CUARENTA MUERTOS EN CRUENTO ATENTADO. Al empuñar la pistola con fuerza notó el calor. Tenía la camisa pegada a la espalda, la frente llena de gotas de sudor cayendo sobre los ojos y la mano resbalaba alrededor de la culata. No iba a poder. La rabia hizo avanzar sus piernas agarrotadas. No soy un cobarde, no soy un cobarde. Miró a sus dos amigos. Uno estaba parado en medio del local con la boca abierta y la cara lívida; el otro parecía haber descubierto un asunto de suma importancia que lo mantenía paralizado con los ojos fijos. Esto no funciona. Dejarlo todo, renunciar. En el paseo se sucedían los jóvenes risueños corriendo calle abajo, los turistas de pantalones cortos y camisetas de equipos de fútbol, las estatuas vivientes, los pedigüeños. Una anciana con un vestido de lunares, la cara pintarrajeada y una peineta encima de un pelo demasiado negro para ser el suyo natural, arrastraba un desvencijado carro de compra conteniendo un altavoz y un micrófono. El mundo era un caos, pero eso no justificaba sentirse tan turbado por haberse confundido de persona. De repente se encontró metido en un lugar conocido en pleno proceso de transformación, de decoración moderna anunciando una nueva época. El tiempo pasaba demasiado deprisa. ¿Dónde había quedado su juventud, qué había hecho de ella? Hundido en un sillón extraño –blando, como relleno de agua-, ubicado en la parte más alejada del exterior, pudo encontrar el sosiego necesario para volver a ser el de diez minutos antes: un ser anónimo paseando por una ciudad extraña del mundo desarrollado. El hombre de la gabardina llegó muy rápido a su oficina. En realidad le hubiera gustado tardar más, incluso no ir. Abrió con temor las cartas encontradas en el buzón. Las caras se amontonaron en las fotos pegadas a los formularios. Ya nadie flirteaba en los bares, en los lugares públicos, en los parques o en las fiestas; la gente prefería el correo electrónico o los contactos a través de una agencia. Mejor así, esa tapadera funcionaba bien. Dos coches con las puertas abiertas, un montón de gente curioseando alrededor de dos hombres y una mujer insultándose, un anciano delirante gritando frases incomprensibles, una señora reivindicando sus derechos a paraguazo limpio. Sacudió la cabeza y sonrió.
MUEREN DOS MUJERES POR SEMANA A MANOS DE SUS MARIDOS. Aspiró hondo y dejó caer el mentón sobre el pecho. Estaba harta de no encontrar explicaciones, de observar desde fuera, de no ser. La habían terminado convirtiendo en una presencia poco molesta y de fácil prescindencia, alguien que nunca tiene la última palabra. Y ella había contribuido escondiendo sus sentimientos y renunciando a su proyecto de juventud, tocar el piano en una orquesta. Muchas veces se había visto sentada en la banqueta, vestida de negro y con el oído alerta. Cuando llegaba el momento preciso sus manos se alborotaban sobre el teclado como dos palomas enloquecidas. Luego la gente de pie, los aplausos. Se había terminado conformando con un marido que apenas le prestaba atención y unas amigas indiferentes a sus reclamos, renuentes a sus desdichas, con quienes se limitaba a tener una vida social de té y dulces en ciertas tardes prefijadas.

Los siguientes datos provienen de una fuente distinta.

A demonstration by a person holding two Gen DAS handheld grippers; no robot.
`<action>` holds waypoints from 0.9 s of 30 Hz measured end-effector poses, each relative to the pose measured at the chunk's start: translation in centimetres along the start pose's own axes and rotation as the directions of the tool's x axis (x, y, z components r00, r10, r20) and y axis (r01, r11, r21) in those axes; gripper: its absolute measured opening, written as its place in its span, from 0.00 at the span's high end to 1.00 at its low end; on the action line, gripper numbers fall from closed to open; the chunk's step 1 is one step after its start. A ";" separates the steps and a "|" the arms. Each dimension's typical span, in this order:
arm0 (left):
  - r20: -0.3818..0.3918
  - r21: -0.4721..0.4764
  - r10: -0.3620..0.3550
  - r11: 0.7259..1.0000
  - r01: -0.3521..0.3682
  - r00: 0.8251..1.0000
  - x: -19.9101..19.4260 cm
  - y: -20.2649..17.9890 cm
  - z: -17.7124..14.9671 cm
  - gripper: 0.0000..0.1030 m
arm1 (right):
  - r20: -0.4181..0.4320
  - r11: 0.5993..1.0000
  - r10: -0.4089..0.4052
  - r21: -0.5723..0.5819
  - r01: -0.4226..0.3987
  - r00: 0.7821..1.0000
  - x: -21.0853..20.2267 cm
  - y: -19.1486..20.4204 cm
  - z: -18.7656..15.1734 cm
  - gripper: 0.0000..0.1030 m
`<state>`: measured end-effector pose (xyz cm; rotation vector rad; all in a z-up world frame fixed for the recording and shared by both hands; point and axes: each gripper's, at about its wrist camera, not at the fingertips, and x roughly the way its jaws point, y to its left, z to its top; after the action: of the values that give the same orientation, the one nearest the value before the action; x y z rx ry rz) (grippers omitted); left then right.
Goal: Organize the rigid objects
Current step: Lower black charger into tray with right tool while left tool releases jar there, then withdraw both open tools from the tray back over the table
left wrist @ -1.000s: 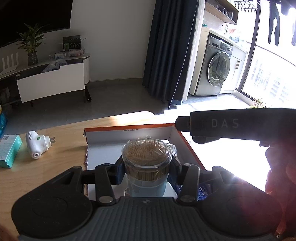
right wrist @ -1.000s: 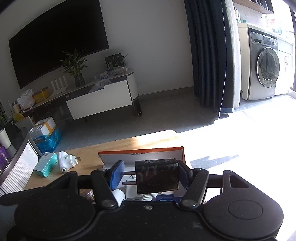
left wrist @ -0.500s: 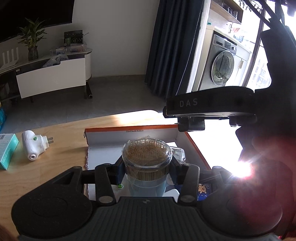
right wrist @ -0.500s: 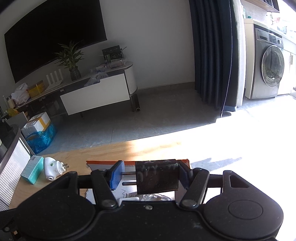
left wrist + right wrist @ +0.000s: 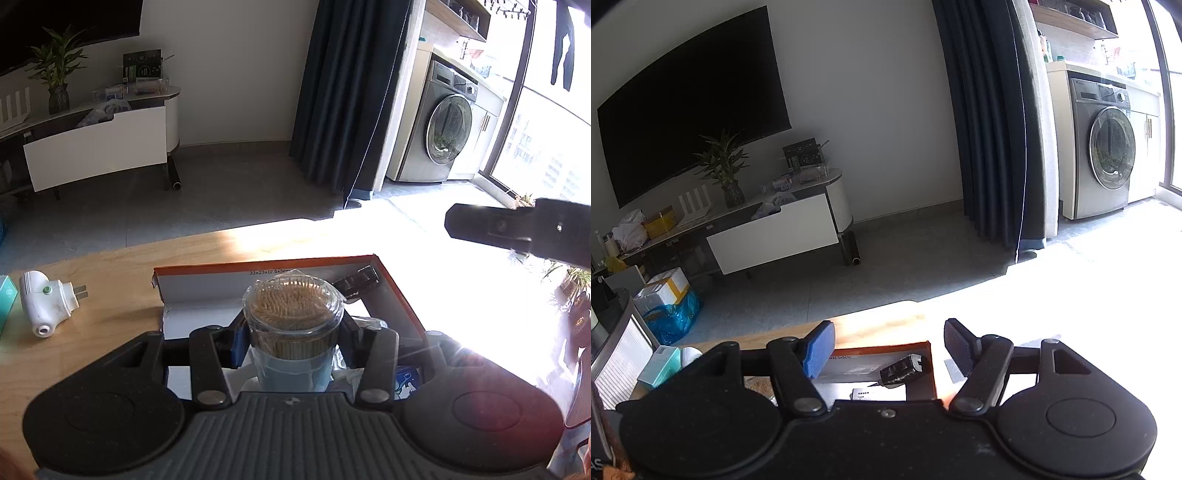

LOS ACCIDENTES LABORALES SE DISPARAN. Sus horas están contadas y él lo sabe. Había vivido setenta y un años sin pensar. De repente un dolor persistente, parecido al taladro del dentista, se instala en su espalda para quedarse y todos los pensamientos aparecen de golpe. Exámenes, radiografías, palpaciones. ¿Cuánto, doctor? Como mucho, un año. Uno piensa que cuando le den la noticia se derrumbará. No siempre es así, por lo menos él se lo toma con calma. Al salir del médico compra dulces, un entrecot, una botella de vino caro y otra de whisky. Cocina despacio, aprovechando cada aroma, cada sorbo de aperitivo. El tomate y la lechuga le recuerdan la tarde de un domingo de verano poco disfrutada por su prisa en volver a casa pensando en el trabajo del lunes. Había sido un hombre responsable, honesto, de conducta intachable. De la casa al trabajo y del trabajo a la casa. El ciudadano modelo, sueño de todo político profesional. Su jefe no ahorró elogios cuando le regaló el reloj de oro el día de su jubilación. Tampoco sus compañeros escatimaron felicitaciones y aplausos. Fue el canto del cisne: nunca más lo llamaron por teléfono ni se interesaron en verlo. Cincuenta años sin huella. La carne era la mejor que había comido en su vida, y el vino, repleto de matices y añadido a tres vasos de whisky, lo hacía levitar. Alentado por la comida y la bebida se sentía pleno por primera vez en muchos años. Pero la euforia del alcohol tiene su lado traicionero. A él se le dio por desgranar los años transcurridos: vacío por aquí, nada por allá. Aquella comida, la última, a los setenta y un años, le permitió descubrir lo que hubiera podido ser vivir de forma plena. Entonces comenzó a llorar desconsolado.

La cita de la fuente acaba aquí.